YOUR TASK
Take the lines below beginning at the line that has "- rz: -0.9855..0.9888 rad" and stopping after the line that has "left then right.", and print them exactly as they are, with no other lines.

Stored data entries
/---

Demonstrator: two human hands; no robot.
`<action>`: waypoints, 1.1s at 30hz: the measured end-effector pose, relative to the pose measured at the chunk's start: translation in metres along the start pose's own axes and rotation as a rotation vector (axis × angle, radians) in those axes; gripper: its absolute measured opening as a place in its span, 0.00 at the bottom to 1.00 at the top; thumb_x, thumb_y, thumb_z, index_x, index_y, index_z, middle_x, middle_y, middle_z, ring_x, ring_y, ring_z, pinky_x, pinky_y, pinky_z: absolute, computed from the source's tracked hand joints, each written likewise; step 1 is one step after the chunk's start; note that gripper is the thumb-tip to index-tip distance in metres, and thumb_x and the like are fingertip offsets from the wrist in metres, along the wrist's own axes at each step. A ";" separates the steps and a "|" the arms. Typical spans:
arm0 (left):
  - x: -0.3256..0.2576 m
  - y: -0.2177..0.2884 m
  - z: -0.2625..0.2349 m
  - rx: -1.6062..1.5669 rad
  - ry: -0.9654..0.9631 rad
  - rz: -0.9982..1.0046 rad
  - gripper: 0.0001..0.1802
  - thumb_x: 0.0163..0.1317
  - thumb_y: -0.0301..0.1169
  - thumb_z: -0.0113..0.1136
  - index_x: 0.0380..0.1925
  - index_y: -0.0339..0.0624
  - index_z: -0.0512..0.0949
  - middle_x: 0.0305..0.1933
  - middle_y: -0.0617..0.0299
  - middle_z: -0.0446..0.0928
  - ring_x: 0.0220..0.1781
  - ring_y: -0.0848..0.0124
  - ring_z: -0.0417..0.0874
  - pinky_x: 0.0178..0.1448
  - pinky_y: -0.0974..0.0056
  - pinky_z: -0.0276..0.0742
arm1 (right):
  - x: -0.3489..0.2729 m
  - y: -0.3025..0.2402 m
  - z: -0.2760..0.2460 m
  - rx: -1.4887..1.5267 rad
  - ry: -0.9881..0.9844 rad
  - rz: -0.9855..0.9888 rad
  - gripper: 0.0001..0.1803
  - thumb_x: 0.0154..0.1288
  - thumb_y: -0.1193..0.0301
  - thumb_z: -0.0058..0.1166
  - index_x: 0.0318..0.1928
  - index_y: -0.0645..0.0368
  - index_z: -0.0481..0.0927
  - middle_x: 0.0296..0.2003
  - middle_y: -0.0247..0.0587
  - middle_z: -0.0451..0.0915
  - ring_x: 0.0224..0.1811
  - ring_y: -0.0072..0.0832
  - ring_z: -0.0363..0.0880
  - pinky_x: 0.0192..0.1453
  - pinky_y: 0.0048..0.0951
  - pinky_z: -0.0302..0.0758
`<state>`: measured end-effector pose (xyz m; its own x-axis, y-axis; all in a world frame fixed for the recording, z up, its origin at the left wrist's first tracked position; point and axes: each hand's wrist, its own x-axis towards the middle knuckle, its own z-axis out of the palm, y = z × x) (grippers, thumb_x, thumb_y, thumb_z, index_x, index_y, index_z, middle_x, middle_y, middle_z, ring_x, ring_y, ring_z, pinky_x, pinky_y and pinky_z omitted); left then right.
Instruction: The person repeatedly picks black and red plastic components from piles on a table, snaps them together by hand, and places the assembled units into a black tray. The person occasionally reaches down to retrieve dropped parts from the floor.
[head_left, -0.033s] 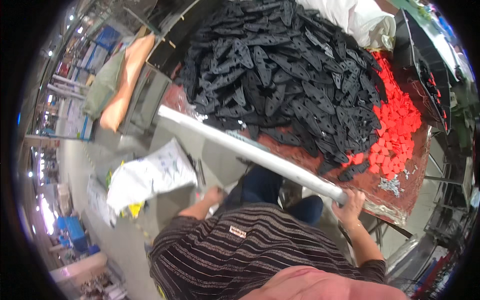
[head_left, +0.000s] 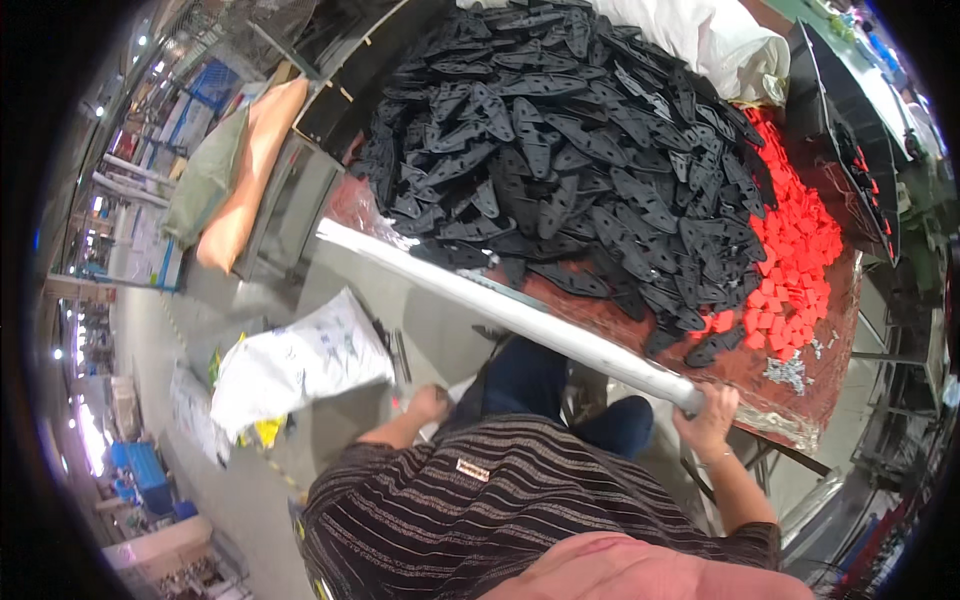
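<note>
A long white tube point(head_left: 520, 312) runs along the front edge of the table, slanting from the far left down to the near right. My right hand point(head_left: 708, 418) is at its near right end, fingers wrapped over the edge there. Low on the left, beside my leg, my left hand point(head_left: 430, 404) is closed like a fist; whatever it grips, if anything, is hidden. Beyond the tube a big heap of flat black plastic parts point(head_left: 560, 150) covers most of the table point(head_left: 810, 400). Small red pieces point(head_left: 795, 240) lie piled to the right of it.
Small silvery bits point(head_left: 790, 374) lie near the table's right front corner. A black bin point(head_left: 850, 150) stands at the right, and a white bag point(head_left: 700, 35) is behind the heap. On the floor to the left rests a full white sack point(head_left: 300, 365). Farther back are orange and green sacks point(head_left: 250, 180).
My right hand and the near end of the tube appear slightly farther right and lower. The whole view has shifted a little; the grip looks the same.
</note>
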<state>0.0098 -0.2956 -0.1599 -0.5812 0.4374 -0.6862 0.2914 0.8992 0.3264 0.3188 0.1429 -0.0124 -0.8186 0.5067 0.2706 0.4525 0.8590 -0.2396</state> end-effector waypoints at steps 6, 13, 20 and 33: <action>0.030 -0.100 0.059 0.077 0.031 0.344 0.30 0.49 0.36 0.62 0.52 0.33 0.68 0.42 0.40 0.75 0.47 0.43 0.74 0.51 0.49 0.70 | -0.025 0.015 0.014 -0.191 -0.068 0.127 0.37 0.34 0.66 0.64 0.52 0.59 0.71 0.51 0.50 0.70 0.60 0.54 0.61 0.67 0.53 0.55; 0.017 -0.090 0.052 -0.021 0.008 0.255 0.18 0.54 0.33 0.54 0.43 0.35 0.73 0.39 0.39 0.74 0.46 0.40 0.71 0.46 0.47 0.67 | -0.009 -0.013 0.000 -0.264 -0.041 0.164 0.36 0.39 0.67 0.62 0.54 0.55 0.66 0.47 0.48 0.67 0.54 0.48 0.62 0.61 0.45 0.59; 0.003 -0.017 -0.033 0.280 0.596 0.575 0.40 0.50 0.32 0.61 0.63 0.34 0.56 0.66 0.37 0.53 0.67 0.42 0.53 0.67 0.47 0.52 | -0.037 0.002 0.008 -0.145 0.144 0.046 0.32 0.41 0.68 0.59 0.52 0.50 0.69 0.41 0.41 0.68 0.48 0.41 0.64 0.53 0.39 0.64; 0.005 0.154 -0.118 0.477 0.827 0.770 0.41 0.57 0.36 0.61 0.67 0.41 0.53 0.69 0.36 0.48 0.71 0.43 0.48 0.72 0.50 0.47 | -0.042 0.015 0.024 -0.105 0.328 -0.050 0.31 0.42 0.66 0.60 0.53 0.49 0.71 0.43 0.36 0.70 0.47 0.34 0.67 0.52 0.34 0.64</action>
<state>-0.0380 -0.1534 -0.0365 -0.3906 0.8841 0.2566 0.9200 0.3849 0.0741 0.3514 0.1331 -0.0498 -0.6911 0.4454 0.5693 0.4624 0.8777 -0.1254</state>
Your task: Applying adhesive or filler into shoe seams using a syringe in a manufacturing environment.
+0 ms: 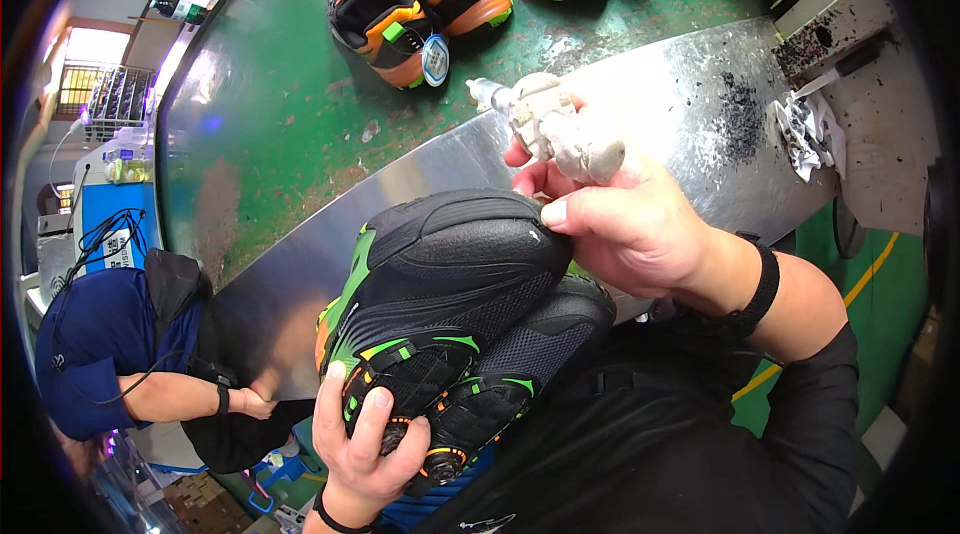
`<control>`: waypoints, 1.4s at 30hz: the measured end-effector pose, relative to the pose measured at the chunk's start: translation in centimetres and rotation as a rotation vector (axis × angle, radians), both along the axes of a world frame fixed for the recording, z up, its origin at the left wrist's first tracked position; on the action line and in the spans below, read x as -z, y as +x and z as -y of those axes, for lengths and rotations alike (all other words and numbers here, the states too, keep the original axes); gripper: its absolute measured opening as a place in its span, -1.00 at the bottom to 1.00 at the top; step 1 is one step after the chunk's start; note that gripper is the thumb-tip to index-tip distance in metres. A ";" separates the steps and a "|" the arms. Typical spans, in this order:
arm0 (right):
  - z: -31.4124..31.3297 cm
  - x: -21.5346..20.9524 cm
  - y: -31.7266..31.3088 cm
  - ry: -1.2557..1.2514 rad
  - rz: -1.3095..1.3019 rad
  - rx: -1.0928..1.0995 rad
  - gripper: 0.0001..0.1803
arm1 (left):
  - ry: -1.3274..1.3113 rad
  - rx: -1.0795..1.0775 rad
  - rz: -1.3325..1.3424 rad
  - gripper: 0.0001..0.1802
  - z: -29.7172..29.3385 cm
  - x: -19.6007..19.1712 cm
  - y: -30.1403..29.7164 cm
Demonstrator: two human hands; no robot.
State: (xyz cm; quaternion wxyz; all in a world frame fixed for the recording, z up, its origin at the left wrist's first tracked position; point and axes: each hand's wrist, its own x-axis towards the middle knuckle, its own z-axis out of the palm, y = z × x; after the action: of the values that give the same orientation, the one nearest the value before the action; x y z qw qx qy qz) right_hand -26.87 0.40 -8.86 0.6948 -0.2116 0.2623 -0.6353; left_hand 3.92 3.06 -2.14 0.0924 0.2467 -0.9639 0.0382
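Head view: a pair of black shoes with green trim (455,304) is held against the person's lap, toes pointing away. The left hand (365,439) is closed around the heel end, fingers over the round lacing dials, so that grip is shut on the shoes. The right hand (625,224) is closed around a lumpy, off-white crepe-like block (560,129), its thumb resting on the black toe cap just below it. Beyond the right grip lies the steel worktop (660,94), with dark crumbs (740,114) scattered on it. Further beyond, on the green surface (290,84), black-and-orange shoes (420,4) with hang tags are lined up. The work is judged to be midway: the toe is being treated, and the remaining surfaces of the pair look untouched.
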 end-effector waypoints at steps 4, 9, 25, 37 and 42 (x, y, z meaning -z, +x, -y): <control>0.2 -0.1 0.0 0.042 0.016 -0.020 -0.36 | 0.000 0.001 -0.004 -0.78 0.0 0.0 0.0; 0.4 -0.6 0.1 0.011 0.012 -0.019 -0.36 | -0.005 -0.004 -0.007 -0.78 0.0 0.0 -0.1; 0.0 -1.0 -0.2 -0.034 0.020 -0.084 -0.33 | -0.003 -0.007 -0.023 -0.80 -0.6 0.2 0.0; 0.3 -0.4 -0.3 -0.028 0.081 -0.068 -0.32 | 0.060 -0.013 0.000 -0.69 -0.4 0.1 -0.2; 0.5 -1.0 -0.2 -0.044 0.015 -0.059 -0.30 | 0.028 -0.011 -0.026 -0.73 -0.1 0.0 -0.3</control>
State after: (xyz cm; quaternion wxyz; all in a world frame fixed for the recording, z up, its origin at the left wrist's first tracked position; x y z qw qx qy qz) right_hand -27.06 -0.08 -7.84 0.7105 -0.2297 0.2365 -0.6217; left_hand 3.58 3.20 -2.17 0.1010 0.2539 -0.9617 0.0218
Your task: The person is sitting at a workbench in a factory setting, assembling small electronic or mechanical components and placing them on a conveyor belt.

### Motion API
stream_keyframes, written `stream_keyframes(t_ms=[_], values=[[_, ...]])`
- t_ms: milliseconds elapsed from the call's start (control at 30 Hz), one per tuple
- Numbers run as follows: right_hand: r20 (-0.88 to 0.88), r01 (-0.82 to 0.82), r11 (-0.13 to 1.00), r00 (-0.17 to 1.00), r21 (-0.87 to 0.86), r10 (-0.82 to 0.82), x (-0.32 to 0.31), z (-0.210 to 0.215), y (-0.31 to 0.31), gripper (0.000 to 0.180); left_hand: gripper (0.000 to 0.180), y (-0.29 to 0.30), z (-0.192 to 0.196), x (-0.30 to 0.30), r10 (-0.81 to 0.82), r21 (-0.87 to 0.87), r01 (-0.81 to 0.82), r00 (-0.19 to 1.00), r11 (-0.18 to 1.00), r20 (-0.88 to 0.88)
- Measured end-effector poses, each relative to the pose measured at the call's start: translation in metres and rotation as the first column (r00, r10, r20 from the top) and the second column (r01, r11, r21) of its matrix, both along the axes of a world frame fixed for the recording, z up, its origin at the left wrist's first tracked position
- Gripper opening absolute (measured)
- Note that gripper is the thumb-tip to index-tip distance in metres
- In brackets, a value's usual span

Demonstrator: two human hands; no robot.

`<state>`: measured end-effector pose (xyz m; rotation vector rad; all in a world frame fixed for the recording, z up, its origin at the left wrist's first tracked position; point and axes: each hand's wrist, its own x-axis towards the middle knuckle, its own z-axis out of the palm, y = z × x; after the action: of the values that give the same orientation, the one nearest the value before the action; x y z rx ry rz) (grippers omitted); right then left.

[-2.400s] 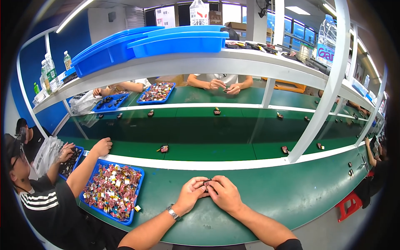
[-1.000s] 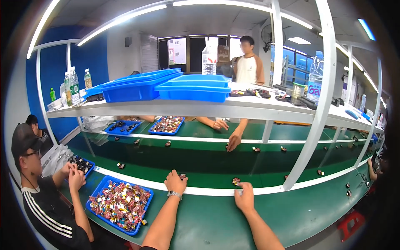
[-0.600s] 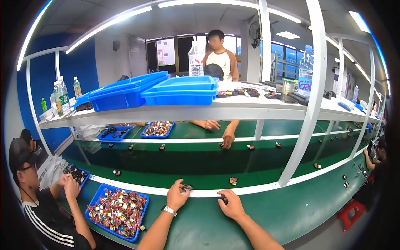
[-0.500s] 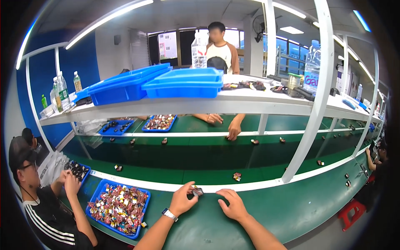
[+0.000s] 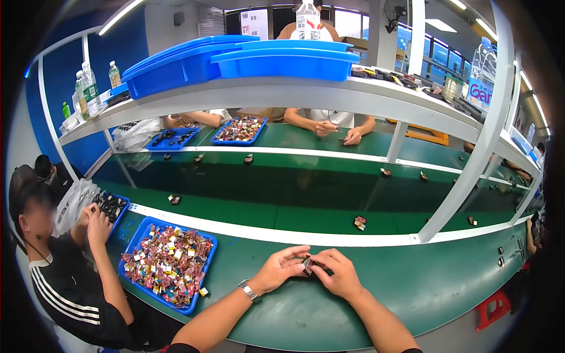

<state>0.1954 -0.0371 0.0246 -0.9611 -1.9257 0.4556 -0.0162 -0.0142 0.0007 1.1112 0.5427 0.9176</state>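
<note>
Above the near edge of the green bench, my left hand point(image 5: 283, 269) grips a small dark part with a reddish face point(image 5: 308, 266) between its thumb and fingers. The thumb and fingertips of my right hand point(image 5: 336, 272) close on the same part from the right. My fingers cover much of it, so its exact kind does not show. To the left of my hands stands a blue tray point(image 5: 207, 259) heaped with small red, white and yellow pieces point(image 5: 168, 262).
A co-worker point(image 5: 65, 276) at left handles pieces by a tray of black parts point(image 5: 109, 207). Similar small parts point(image 5: 359, 222) lie on the dark green belt point(image 5: 259, 203) beyond a white rail. Blue bins point(image 5: 288, 62) and bottles stand on the overhead shelf. A slanted white post point(image 5: 465, 182) rises at right.
My right hand has moved in from the right and now grips the small part together with my left. The whole view has shifted, showing more of the bench.
</note>
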Motion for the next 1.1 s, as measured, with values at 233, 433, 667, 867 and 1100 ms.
stream_keyframes(t_ms=[233, 433, 667, 867, 1100], values=[[0.057, 0.102, 0.978, 0.992, 0.181, -0.114, 0.0, 0.002, 0.001, 0.027, 0.04, -0.006, -0.008, 0.015, 0.008, -0.155, 0.02, 0.984, 0.988, 0.177], [0.11, 0.061, 0.982, 0.991, 0.179, -0.082, -0.005, 0.001, 0.006, 0.026, 0.034, -0.008, 0.001, 0.012, 0.124, -0.115, -0.117, 0.991, 0.986, 0.056], [0.161, 0.01, 0.997, 0.987, 0.075, -0.022, 0.003, 0.005, 0.008, 0.021, 0.033, -0.004, -0.005, 0.014, 0.077, -0.079, -0.079, 0.996, 0.994, -0.033], [0.081, -0.011, 1.0, 0.997, 0.018, 0.009, 0.003, -0.001, 0.01, 0.013, 0.034, -0.003, 0.004, 0.012, 0.049, -0.092, -0.055, 0.997, 0.994, -0.066], [0.052, -0.012, 0.997, 0.999, -0.07, 0.016, 0.004, -0.002, 0.004, 0.01, 0.041, -0.002, 0.001, 0.011, -0.084, -0.019, 0.084, 0.996, 0.996, -0.029]])
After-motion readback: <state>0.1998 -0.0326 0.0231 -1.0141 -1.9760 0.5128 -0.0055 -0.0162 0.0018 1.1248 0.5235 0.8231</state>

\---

ANSWER TO THIS EXERCISE
  - rz: -0.9855..0.9888 rad
  - gripper: 0.0001..0.1803
  - thumb_x: 0.0154..0.1288
  - thumb_y: -0.1193..0.0301
  - thumb_z: -0.0058..0.1166
  - index_x: 0.0318..0.1928
  - index_y: -0.0645..0.0368
  - index_z: -0.0481..0.0927
  - middle_x: 0.0296..0.2003
  - middle_y: -0.0247..0.0587
  - middle_z: -0.0451..0.0915
  - ring_x: 0.0224..0.1811
  - ring_y: -0.0072..0.0832
  - ring_z: -0.0363..0.0880
  - pinky_x: 0.0192..0.1453
  - pinky_y: 0.0048..0.0951
  - pinky_z: -0.0302..0.0758
`<state>`: measured end-effector pose (xyz m; its own x-axis, y-axis; all in a world frame fixed for the recording, z up, its origin at the left wrist's first tracked position; point and axes: each hand's wrist, its own x-axis towards the middle knuckle, its own z-axis out of the palm, y = z × x) (grippers, thumb_x, thumb_y, thumb_z, index_x, index_y, index_z, middle_x, middle_y, middle_z, ring_x, ring_y, ring_z, pinky_x, pinky_y and pinky_z omitted); left then right.

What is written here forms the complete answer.